He gave her a grin, then took her free hand in his and led her over to one of the sofas. There, he sat her down and then went back to the bar for the bottle of champagne. He set it on the table in front of them, then took a seat beside Georgia on the couch.
“A hell of a day all in all, wouldn’t you say?”
“It was,” she agreed, then amended, “is.” Another sip of champagne and she added, “I’m tired, but I don’t think I could close my eyes, you know? Too much leftover adrenaline pumping away inside.”
“I feel the same,” he told her, “so it’s lucky we can keep each other company.”
“Yeah, I guess it is,” Georgia agreed. Kicking her shoes off, she drew her feet up onto the sofa and idly rubbed her arches.
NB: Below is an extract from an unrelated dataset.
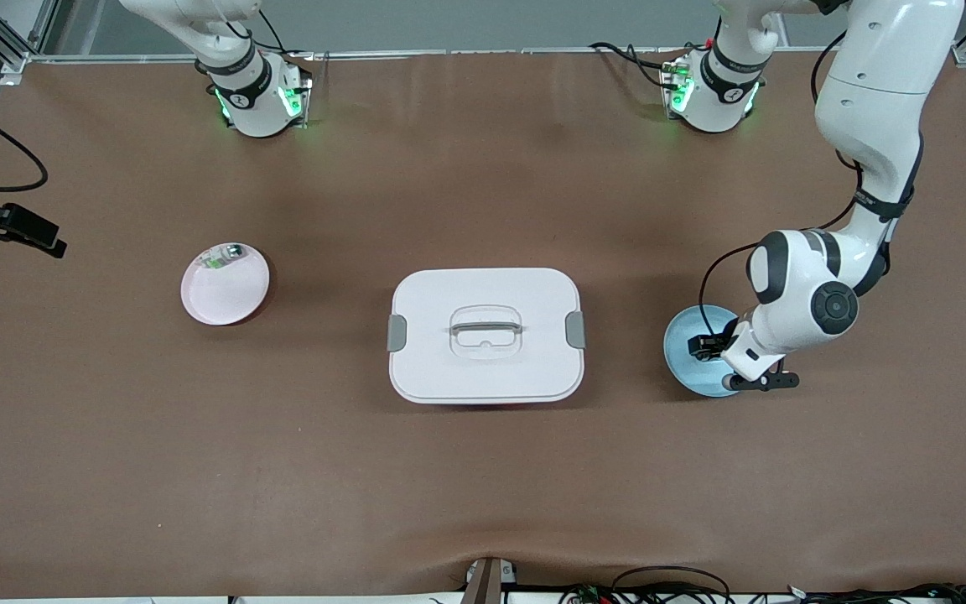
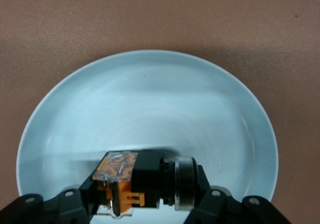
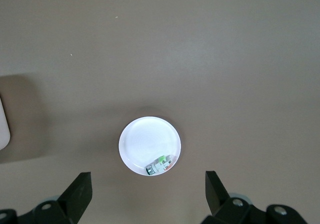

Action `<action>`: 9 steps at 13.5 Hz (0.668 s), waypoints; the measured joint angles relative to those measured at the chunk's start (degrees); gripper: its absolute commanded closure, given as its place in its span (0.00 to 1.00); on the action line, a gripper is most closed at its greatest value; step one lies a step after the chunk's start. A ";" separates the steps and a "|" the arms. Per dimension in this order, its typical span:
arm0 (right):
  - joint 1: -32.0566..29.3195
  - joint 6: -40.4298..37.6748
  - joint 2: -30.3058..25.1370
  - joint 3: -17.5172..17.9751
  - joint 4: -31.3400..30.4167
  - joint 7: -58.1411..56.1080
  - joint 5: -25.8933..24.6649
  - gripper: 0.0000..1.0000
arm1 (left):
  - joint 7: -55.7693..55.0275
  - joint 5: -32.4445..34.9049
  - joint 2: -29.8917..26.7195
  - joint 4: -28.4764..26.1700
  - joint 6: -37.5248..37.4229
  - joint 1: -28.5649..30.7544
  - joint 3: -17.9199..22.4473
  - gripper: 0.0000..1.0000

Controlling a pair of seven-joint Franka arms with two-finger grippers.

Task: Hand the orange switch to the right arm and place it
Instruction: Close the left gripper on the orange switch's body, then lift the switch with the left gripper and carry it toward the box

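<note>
Left claw grips the orange switch in the blue plate.
Small, rigid, light, probably slick; hold its black body. Right claw waits open above the pink plate.

On the worktop, a lidded box sits at the centre of the front view. A plate lies at the frame's middle left, toward the right arm's end, with a small piece in it at its upper edge. Another plate lies at the middle right. In it the left claw is clamped on the orange switch. The right claw hangs spread, high over the first plate.
</note>
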 measured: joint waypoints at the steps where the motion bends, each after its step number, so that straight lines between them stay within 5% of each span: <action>1: 0.00 0.01 0.00 -0.01 -0.03 0.00 0.00 0.00 | -0.63 -0.48 -0.23 0.39 -0.20 0.04 0.00 0.76; 6: 0.00 0.01 0.00 -0.03 -0.10 0.03 0.00 0.00 | -7.83 -7.92 -8.00 2.04 -10.70 0.03 -0.87 0.76; 9: -0.02 0.00 0.00 -0.11 -0.12 0.09 0.93 0.00 | -21.22 -11.41 -14.79 2.29 -16.61 0.00 -2.53 0.76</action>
The snap and hiss of the fire along with the patter of rain on the window made for a cozy scene. Taking a sip of her champagne, she let her head fall back against the couch.
“So,” Sean said a moment or two later, “tell me about this plan of yours to move to Ireland.”
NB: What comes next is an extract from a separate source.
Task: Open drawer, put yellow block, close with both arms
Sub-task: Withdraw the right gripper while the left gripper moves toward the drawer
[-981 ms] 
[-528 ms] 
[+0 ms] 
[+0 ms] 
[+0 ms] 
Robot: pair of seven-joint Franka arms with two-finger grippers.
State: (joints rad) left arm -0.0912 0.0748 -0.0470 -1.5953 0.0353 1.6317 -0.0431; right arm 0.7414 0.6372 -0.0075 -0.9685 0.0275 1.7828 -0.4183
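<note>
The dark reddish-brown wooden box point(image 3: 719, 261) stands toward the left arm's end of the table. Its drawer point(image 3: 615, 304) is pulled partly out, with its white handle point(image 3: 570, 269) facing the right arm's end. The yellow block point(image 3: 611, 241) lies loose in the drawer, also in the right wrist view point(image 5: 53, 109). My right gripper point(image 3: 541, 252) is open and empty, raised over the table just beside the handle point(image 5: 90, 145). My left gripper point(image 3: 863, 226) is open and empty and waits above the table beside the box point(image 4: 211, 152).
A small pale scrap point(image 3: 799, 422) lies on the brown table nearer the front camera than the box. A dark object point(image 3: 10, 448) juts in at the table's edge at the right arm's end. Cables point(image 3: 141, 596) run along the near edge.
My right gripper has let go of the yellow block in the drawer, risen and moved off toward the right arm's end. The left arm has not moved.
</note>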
She lifted her head to look at him. His brown hair was tousled, his brown eyes tired but interested and the half smile on his face could have tempted a saint. Georgia took another sip of champagne, hoping the icy liquor would dampen the heat beginning to build inside.
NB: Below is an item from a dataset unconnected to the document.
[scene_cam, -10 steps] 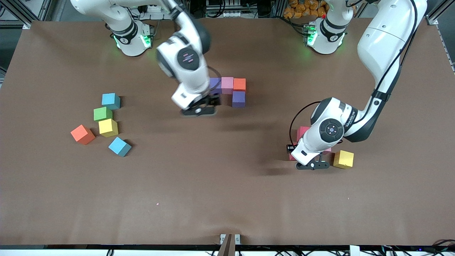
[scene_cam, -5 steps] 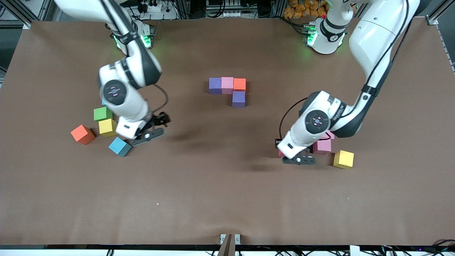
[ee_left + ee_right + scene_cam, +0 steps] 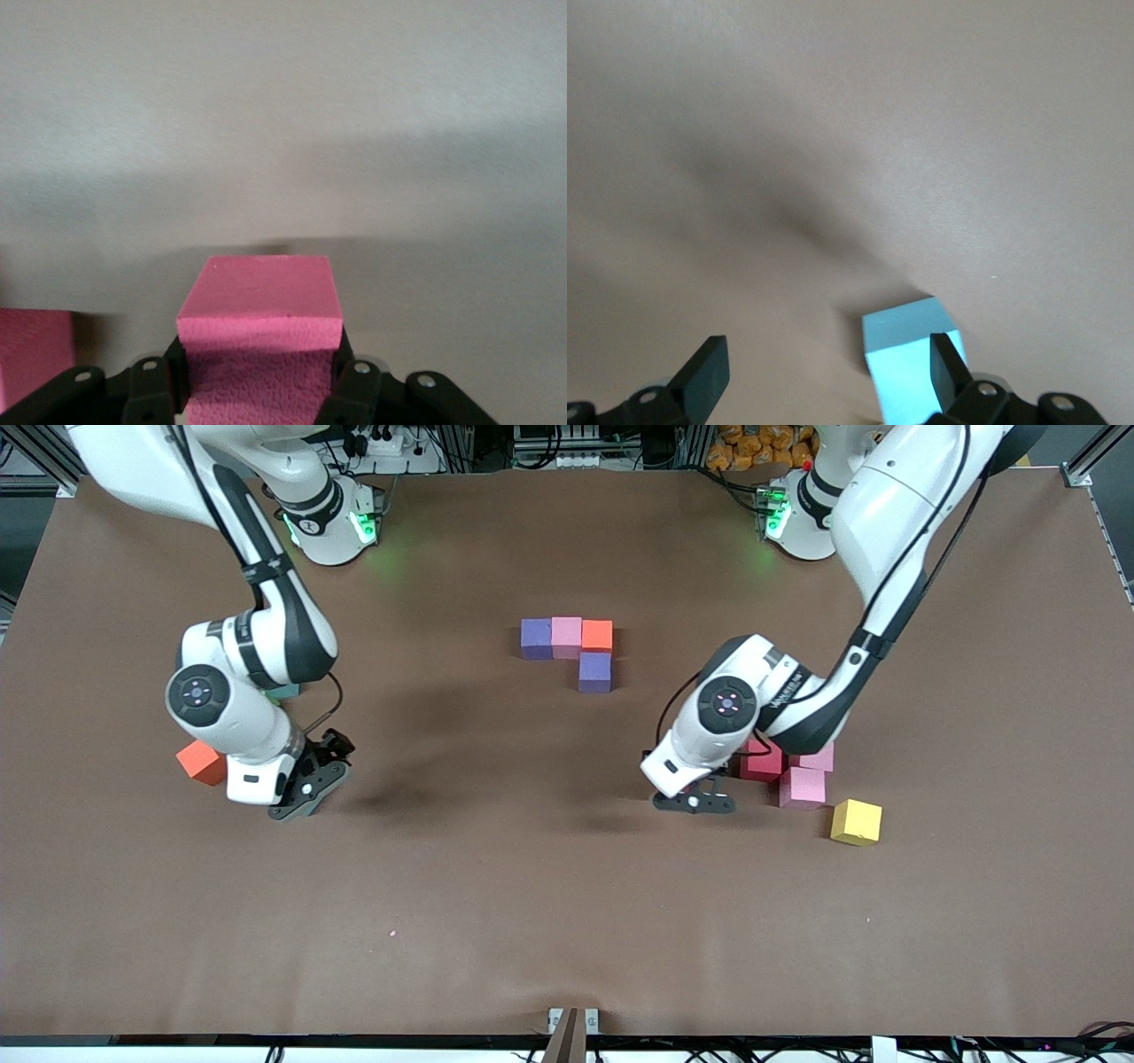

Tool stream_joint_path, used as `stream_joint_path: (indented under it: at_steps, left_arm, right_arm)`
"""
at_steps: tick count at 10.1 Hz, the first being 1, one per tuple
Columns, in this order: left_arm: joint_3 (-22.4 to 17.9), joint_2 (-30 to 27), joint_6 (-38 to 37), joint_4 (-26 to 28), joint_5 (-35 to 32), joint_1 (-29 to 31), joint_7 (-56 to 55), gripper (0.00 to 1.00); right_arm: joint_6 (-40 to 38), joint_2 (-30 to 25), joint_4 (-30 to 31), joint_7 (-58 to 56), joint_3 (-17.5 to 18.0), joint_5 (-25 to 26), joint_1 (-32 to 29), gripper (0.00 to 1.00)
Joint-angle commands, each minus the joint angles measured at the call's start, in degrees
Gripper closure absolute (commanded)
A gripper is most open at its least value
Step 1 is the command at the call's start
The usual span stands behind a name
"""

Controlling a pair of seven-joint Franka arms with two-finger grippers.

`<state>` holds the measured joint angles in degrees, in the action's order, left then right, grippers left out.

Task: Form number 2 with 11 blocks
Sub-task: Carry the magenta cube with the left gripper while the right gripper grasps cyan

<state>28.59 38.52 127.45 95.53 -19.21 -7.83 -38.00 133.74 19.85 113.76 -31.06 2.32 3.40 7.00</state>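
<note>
Fingers of the left gripper point(image 3: 261, 390) clamp a pink block point(image 3: 260, 305), lifted for carrying to the started number 2 point(image 3: 576, 646) mid-tabletop point(image 3: 532, 921). Right gripper point(image 3: 824, 372) fingers gape wide, empty, over a light blue block point(image 3: 908, 354), probably next.

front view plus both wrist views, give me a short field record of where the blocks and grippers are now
digit so far: purple foam cube, pink foam cube, orange foam cube in one row; second purple cube nearer the camera, against the orange one
left gripper: shut on a pink cube, off the table
right gripper: open, over a light blue cube
loose: yellow cube
</note>
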Motion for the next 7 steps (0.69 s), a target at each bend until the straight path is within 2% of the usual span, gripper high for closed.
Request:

“I’ve been thinking about it for a while,” she admitted, her voice soft. “Actually since my last visit. When I left for home, I remember sitting on the airplane as it was taxiing and wondering why I was leaving.”
He nodded as if he understood completely, and that settled her enough to continue.
“I mean, you should be happy to go home after a trip, right?” She asked the question more of herself than of Sean and answered it the same way. “Looking forward to going back to your routine. Your everyday life. But I wasn’t. There was just this niggling sense of disappointment that seemed to get bigger the closer I got to home.”
“Maybe some of that was just because you were leaving your sister,” he said quietly.
“Probably,” she admitted with a nod and another sip of champagne. “I mean, Laura’s more than my sister, she’s my best friend.” Looking at him, she gave him a small smile. “I really miss having her around, you know?”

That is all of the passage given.